A word-for-word copy of the data, pictures excluded, is what this task asks for.
RECORDED INFORMATION below:
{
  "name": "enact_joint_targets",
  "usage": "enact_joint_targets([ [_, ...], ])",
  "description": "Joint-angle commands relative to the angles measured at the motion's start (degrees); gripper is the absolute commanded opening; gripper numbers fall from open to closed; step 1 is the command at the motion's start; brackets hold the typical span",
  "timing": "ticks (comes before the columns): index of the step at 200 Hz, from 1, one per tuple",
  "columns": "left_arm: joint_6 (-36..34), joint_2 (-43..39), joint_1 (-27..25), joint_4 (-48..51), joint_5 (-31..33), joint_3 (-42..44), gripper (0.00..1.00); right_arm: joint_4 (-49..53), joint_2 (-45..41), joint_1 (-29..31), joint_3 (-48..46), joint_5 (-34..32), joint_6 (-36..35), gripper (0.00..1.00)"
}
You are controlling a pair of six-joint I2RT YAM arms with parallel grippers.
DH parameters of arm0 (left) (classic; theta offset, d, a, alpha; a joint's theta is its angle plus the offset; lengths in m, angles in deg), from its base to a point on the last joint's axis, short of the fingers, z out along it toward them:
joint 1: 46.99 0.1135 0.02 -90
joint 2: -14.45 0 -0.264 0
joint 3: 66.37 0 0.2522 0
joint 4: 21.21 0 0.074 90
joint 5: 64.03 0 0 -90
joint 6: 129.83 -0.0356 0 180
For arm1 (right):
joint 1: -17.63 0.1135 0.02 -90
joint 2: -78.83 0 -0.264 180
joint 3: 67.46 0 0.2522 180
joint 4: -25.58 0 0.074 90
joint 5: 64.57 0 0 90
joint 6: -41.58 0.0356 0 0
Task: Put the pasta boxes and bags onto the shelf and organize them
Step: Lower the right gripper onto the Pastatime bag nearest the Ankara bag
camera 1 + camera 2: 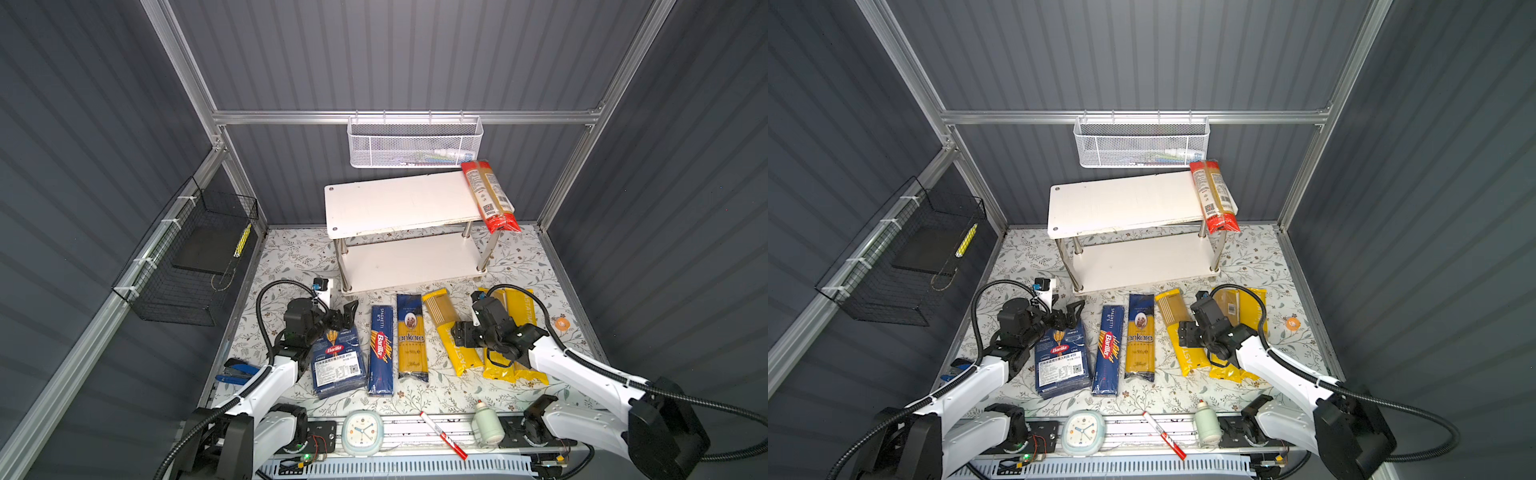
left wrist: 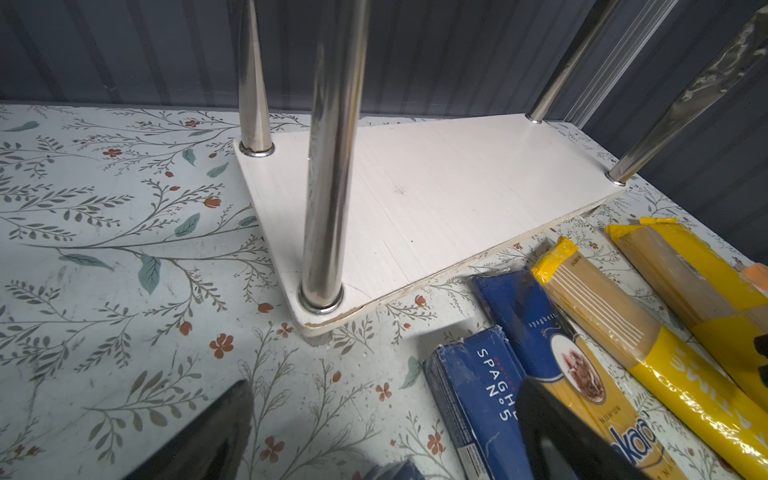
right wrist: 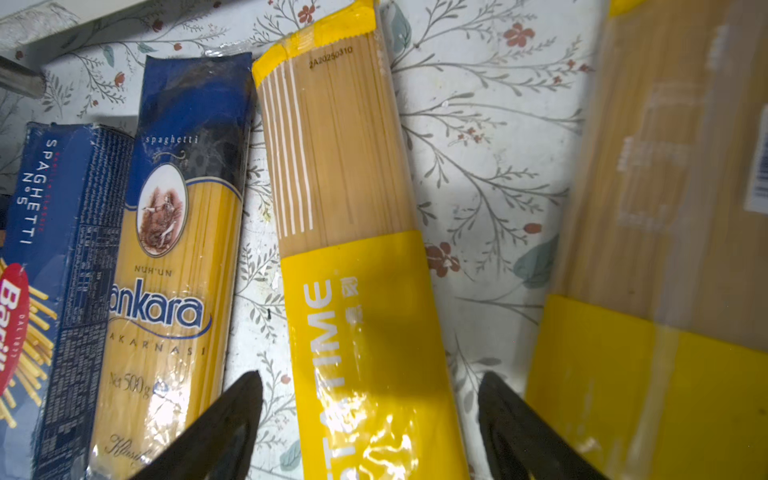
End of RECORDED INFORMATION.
> _TASK RESPONSE_
{
  "name": "enact_joint_targets",
  "usage": "enact_joint_targets([ [_, ...], ])",
  "description": "Joint-angle commands relative to the angles measured at the motion's start (degrees); gripper is the absolute commanded opening; gripper numbers fall from open to closed; step 1 is the command at the motion's start; brackets hold the typical span",
  "timing": "ticks (comes before the columns): index of the step at 200 Hz, from 1, one per tuple",
  "columns": "left_arm: joint_6 (-36..34), joint_2 (-43..39), joint_1 (-27..25), joint_4 (-48..51), joint_5 (-31..33), joint_3 (-42..44), gripper (0.00..1.00); right_arm: joint_4 (-49..53), joint_2 (-45..41), joint_1 (-29..31), joint_3 (-48..46), joint_5 (-34..32), joint_6 (-36..35), gripper (0.00..1.00)"
}
You are controlling a pair of six-joint I2RT YAM arms with parallel grippers.
DH parameters of arm0 (left) (classic; theta offset, d, a, alpha; a joint's theta is its angle plus the offset; lengths in m, angles in deg), from its base to a point on the last joint's axis, short of the fingers, z out along it toward them:
joint 1: 46.99 0.1135 0.02 -90
joint 2: -14.45 0 -0.264 0
joint 3: 66.37 0 0.2522 0
joint 4: 21.21 0 0.074 90
joint 5: 64.03 0 0 -90
joint 6: 129.83 -0.0356 0 180
For arm1 (right):
joint 1: -17.63 0.1135 0.02 -90
joint 2: -78.83 0 -0.264 180
joint 3: 67.46 0 0.2522 180
joint 4: -25.58 0 0.074 90
joint 5: 64.57 0 0 90
joint 6: -41.58 0.0356 0 0
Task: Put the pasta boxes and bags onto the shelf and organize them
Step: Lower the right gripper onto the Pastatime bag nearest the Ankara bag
camera 1 + camera 2: 
left wrist: 
right wrist: 

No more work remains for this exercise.